#### Assignment
Below are lines of data; restate word for word those running from the line containing "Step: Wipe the" to the line containing "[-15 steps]", inclusive, and no others.

........

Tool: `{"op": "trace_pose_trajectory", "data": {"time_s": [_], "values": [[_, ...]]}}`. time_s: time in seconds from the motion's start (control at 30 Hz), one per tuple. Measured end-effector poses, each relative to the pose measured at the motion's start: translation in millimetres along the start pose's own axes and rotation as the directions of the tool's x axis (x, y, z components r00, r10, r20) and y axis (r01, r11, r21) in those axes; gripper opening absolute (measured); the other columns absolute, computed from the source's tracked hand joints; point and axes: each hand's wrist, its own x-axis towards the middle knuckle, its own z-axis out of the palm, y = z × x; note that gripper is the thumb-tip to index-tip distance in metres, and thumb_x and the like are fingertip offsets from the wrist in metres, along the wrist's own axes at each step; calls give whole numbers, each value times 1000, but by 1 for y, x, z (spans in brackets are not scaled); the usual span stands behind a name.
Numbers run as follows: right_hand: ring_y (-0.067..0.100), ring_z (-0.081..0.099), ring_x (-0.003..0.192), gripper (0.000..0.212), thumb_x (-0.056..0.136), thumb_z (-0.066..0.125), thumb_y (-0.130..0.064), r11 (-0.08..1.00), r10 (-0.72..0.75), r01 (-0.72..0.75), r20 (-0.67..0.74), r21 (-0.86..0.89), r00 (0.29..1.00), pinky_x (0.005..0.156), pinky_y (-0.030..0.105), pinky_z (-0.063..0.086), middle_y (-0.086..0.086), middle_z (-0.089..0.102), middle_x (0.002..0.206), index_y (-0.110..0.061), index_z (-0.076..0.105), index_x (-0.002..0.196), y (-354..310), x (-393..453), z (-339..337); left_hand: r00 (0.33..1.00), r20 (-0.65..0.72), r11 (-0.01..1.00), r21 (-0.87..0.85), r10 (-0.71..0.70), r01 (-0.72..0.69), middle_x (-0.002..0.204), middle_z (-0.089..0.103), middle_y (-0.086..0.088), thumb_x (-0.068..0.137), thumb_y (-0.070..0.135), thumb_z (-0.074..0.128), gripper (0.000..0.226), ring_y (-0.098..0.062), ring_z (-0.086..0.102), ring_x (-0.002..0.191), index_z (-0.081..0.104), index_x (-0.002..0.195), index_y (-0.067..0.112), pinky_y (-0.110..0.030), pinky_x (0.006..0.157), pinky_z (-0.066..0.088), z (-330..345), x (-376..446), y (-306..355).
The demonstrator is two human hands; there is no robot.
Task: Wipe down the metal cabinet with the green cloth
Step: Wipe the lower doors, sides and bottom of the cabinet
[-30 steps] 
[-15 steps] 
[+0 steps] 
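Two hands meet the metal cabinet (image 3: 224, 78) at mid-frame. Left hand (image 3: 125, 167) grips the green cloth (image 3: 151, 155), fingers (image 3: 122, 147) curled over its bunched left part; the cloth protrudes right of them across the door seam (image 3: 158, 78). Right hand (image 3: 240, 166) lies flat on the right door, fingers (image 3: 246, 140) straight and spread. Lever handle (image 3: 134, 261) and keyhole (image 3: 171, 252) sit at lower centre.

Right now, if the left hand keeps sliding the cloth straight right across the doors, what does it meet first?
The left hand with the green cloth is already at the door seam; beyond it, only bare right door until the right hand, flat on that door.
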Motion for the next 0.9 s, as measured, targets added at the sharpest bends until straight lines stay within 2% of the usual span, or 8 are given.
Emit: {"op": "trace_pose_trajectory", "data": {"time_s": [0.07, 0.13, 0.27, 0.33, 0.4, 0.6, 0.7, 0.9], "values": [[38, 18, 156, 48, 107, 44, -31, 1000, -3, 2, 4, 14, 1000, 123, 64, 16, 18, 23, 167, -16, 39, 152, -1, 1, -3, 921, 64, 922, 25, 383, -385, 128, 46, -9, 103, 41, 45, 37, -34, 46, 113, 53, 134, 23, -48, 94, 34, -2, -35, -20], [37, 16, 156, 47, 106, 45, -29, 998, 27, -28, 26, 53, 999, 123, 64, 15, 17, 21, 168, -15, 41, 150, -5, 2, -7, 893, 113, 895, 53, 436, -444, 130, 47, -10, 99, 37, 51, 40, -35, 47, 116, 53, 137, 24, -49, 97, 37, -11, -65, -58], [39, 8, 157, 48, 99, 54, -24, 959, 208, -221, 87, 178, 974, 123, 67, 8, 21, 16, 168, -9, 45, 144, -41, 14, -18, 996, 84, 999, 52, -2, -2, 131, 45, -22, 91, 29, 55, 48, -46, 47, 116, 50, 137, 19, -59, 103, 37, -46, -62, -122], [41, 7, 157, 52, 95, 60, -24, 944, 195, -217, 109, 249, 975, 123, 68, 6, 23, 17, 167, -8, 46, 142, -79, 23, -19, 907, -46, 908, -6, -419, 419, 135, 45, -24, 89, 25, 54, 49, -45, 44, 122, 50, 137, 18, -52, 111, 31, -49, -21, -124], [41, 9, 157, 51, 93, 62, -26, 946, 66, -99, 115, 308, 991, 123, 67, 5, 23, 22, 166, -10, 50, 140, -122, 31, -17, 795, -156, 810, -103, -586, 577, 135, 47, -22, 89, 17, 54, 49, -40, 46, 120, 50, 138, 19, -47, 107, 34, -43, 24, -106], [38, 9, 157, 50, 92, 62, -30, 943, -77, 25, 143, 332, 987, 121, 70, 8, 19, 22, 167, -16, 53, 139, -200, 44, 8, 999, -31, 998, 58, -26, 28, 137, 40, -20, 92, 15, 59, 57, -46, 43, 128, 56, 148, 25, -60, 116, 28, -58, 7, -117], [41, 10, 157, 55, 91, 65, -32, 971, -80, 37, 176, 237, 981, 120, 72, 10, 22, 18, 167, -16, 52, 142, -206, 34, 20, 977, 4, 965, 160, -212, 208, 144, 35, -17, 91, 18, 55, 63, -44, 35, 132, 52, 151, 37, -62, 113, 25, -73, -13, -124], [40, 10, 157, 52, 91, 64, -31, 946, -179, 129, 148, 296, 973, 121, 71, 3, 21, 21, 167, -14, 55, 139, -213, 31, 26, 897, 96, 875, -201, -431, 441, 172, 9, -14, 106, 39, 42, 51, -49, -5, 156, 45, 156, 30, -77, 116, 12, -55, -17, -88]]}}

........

#### Task answer
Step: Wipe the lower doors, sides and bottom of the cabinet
[-30 steps] 
[-15 steps] 

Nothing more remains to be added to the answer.